(Source records)
· · · · ·

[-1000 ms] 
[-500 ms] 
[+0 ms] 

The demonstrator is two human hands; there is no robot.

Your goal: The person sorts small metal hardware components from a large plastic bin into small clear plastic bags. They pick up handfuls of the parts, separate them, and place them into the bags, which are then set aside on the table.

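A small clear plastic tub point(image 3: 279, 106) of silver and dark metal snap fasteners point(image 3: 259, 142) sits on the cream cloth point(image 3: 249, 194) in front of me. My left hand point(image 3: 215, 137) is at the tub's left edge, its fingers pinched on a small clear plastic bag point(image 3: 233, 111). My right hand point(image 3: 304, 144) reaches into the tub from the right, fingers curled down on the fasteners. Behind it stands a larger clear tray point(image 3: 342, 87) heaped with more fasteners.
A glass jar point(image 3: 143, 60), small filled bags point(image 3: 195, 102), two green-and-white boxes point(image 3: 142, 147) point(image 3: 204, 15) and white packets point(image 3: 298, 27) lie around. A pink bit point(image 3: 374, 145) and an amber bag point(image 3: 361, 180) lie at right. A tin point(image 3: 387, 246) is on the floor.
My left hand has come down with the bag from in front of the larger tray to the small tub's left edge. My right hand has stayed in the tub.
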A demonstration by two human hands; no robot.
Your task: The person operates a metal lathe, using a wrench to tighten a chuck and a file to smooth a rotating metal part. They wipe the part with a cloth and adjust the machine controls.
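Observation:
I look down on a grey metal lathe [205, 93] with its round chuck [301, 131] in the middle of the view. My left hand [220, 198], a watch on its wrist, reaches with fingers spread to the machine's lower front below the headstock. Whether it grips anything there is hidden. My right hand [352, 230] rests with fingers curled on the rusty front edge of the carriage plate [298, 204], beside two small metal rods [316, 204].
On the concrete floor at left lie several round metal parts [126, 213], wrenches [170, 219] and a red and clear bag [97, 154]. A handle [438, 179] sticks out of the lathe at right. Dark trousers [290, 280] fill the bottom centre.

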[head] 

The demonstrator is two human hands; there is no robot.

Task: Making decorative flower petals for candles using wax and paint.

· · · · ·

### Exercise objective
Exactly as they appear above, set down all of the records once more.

### Answer to the problem
[-1000 ms] 
[-500 ms] 
[+0 ms] 

The demonstrator is two human hands; there is no robot.

Your goal: The person sorts small metal hardware components from a large plastic bin into small clear plastic bags. They pick up handfuls of the parts, separate them, and place them into the bags, which are then set aside on the table.

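A small clear plastic tub point(image 3: 279, 106) of silver and dark metal snap fasteners point(image 3: 259, 142) sits on the cream cloth point(image 3: 249, 194) in front of me. My left hand point(image 3: 215, 137) is at the tub's left edge, its fingers pinched on a small clear plastic bag point(image 3: 233, 111). My right hand point(image 3: 304, 144) reaches into the tub from the right, fingers curled down on the fasteners. Behind it stands a larger clear tray point(image 3: 342, 87) heaped with more fasteners.
A glass jar point(image 3: 143, 60), small filled bags point(image 3: 195, 102), two green-and-white boxes point(image 3: 142, 147) point(image 3: 204, 15) and white packets point(image 3: 298, 27) lie around. A pink bit point(image 3: 374, 145) and an amber bag point(image 3: 361, 180) lie at right. A tin point(image 3: 387, 246) is on the floor.
My left hand has come down with the bag from in front of the larger tray to the small tub's left edge. My right hand has stayed in the tub.
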A demonstration by two human hands; no robot.
Your task: The person operates a metal lathe, using a wrench to tighten a chuck and a file to smooth a rotating metal part. They wipe the part with a cloth and adjust the machine controls.
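Observation:
I look down on a grey metal lathe [205, 93] with its round chuck [301, 131] in the middle of the view. My left hand [220, 198], a watch on its wrist, reaches with fingers spread to the machine's lower front below the headstock. Whether it grips anything there is hidden. My right hand [352, 230] rests with fingers curled on the rusty front edge of the carriage plate [298, 204], beside two small metal rods [316, 204].
On the concrete floor at left lie several round metal parts [126, 213], wrenches [170, 219] and a red and clear bag [97, 154]. A handle [438, 179] sticks out of the lathe at right. Dark trousers [290, 280] fill the bottom centre.
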
[head] 

The demonstrator is two human hands; there is no robot.

Task: Making decorative flower petals for candles using wax and paint.

No part of the exercise is left unanswered.